Thoughts of wetted mermen swimming on the sidewalks. Some scales, some splendor. Steps over dog piss that will not wash away. Persons swimming up and downstream. Persons pissing, there they are. Swimming thoughts past le cimetière. I waltz with the swimmers. I believe my swishing linen waltz to be a swim. Maybe one day I can be one who swims along these sidewalks, swum. But I do not know those who sleep in the tombes below. Hum hum.
As I walk in the wetness I see mermongers floating in their narrow stalls. Black eyes that share the same sun splinters in the sky. The scene is not unlike the opening of Perfume, with the babe born under the slaughter. The large-breasted-merwoman who sells her cheese. Chop goes the head of the fish. Flop goes her bare breasts above a scale. Crack goes some distant laughter. Wet neighbors chatting. I feel the rain as it is wrought in the puddles that I kick.
My host is a woman with bright eyes. Big red sweater. Ukulele songs at her hands. Her apartment is full of books. Genres of ‘America loves their guns’ in her study. She is an audio journalist, who tells stories of autre places et autre personnes. Her eyes are brightest when her hair is wet. She takes breakfast as I do – salted butter and tart jam. Sweet notes as a preamble to the tunes she strums for me. I am warm on her sofabed. She is one of mes amies here in this world of water.

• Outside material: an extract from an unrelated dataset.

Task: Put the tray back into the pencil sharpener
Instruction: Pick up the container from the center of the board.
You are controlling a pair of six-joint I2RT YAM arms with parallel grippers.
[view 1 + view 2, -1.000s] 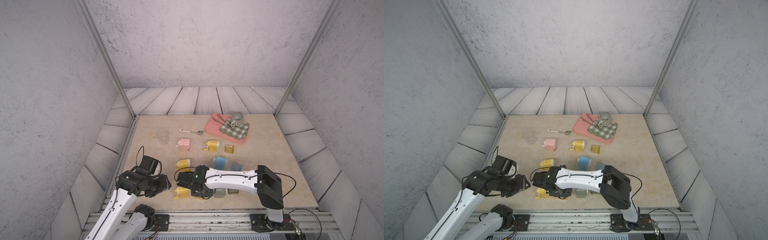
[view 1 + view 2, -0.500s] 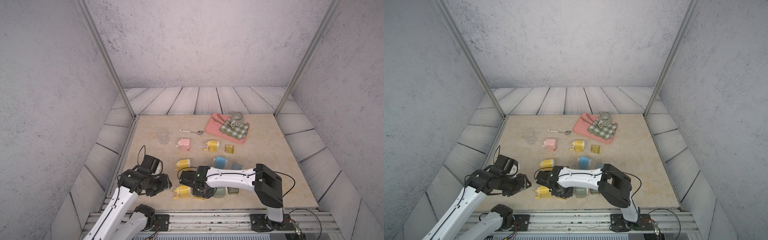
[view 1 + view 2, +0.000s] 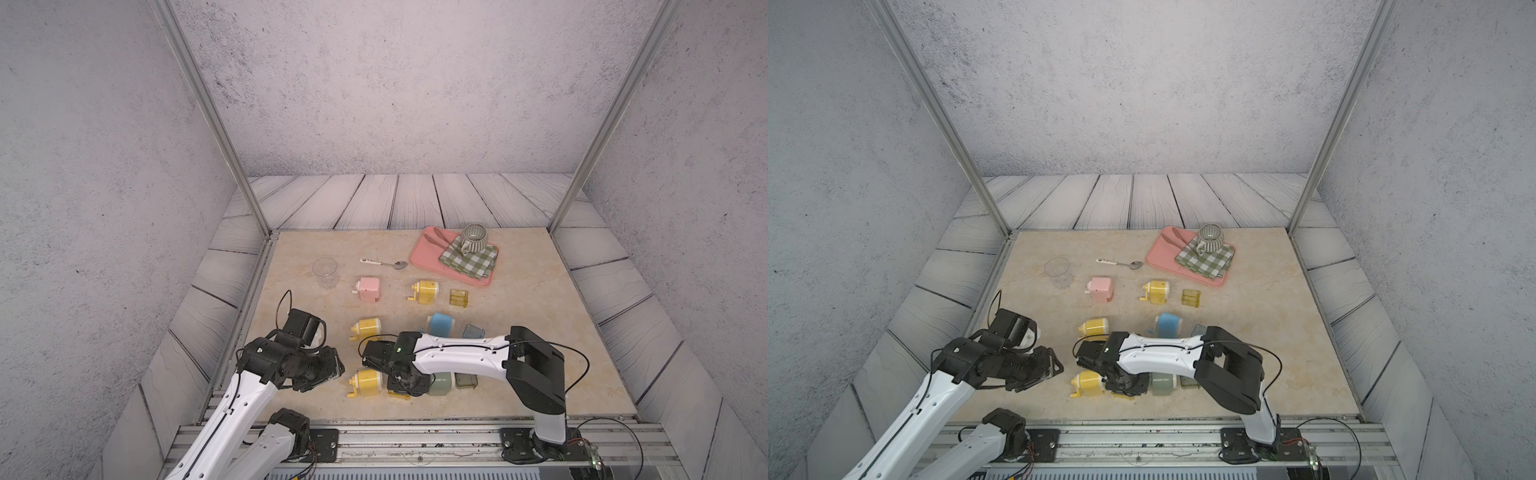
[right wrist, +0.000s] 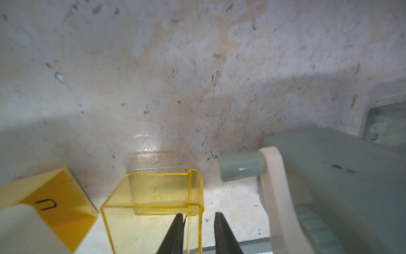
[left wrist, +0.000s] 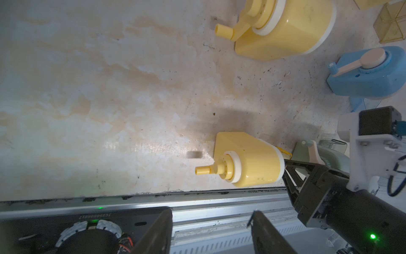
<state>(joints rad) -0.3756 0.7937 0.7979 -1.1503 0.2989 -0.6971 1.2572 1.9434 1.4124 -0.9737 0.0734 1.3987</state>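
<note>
Right jaws are straddling a thin wall of the boxy clear-yellow plastic tray [image 4: 153, 193], unclenched. Tray is sitting just beside the glossy yellow pencil sharpener [image 5: 252, 160]. Left jaws are gaping, empty. Versus earlier, right arm is sitting slightly farther from the sharpener's crank.

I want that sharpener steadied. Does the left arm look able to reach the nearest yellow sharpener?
Probably yes: bare tabletop lies between the open left claw and the nearest yellow sharpener, whose crank end faces it.
</note>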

I sometimes wonder of the pains of those who swim the sidewalks of Paris. Their hurts they shan’t lick away. The rare song on the lips of the undefined. Articles of feat. Articles I’ve read. Articles that speak of autre places in sunny spots. Other people I may never see. Am I in these places? I wonder as I walk, should I walk along this walk, should I wonder of these pains.
These mermen and my plates of food would surely conspire on such an evening walk such as this. Already, they have conspired. The merpeople and I, “bisous” I say to chances in the dank. Chance to see these other people I may never know. Sidewalk and graffiti of sameness. Aptitude of some shift shadows come my way. Gaunt scarves of mystery-in-the-moment. Undoubted. Gluttonous.
If not Coleridge with his luminescent ‘sunny spots of greenery’, or the wetted merpersons swimming then swum, then surely some other creature of the sea will keep me.
For just a moment, I think I’ll chance it.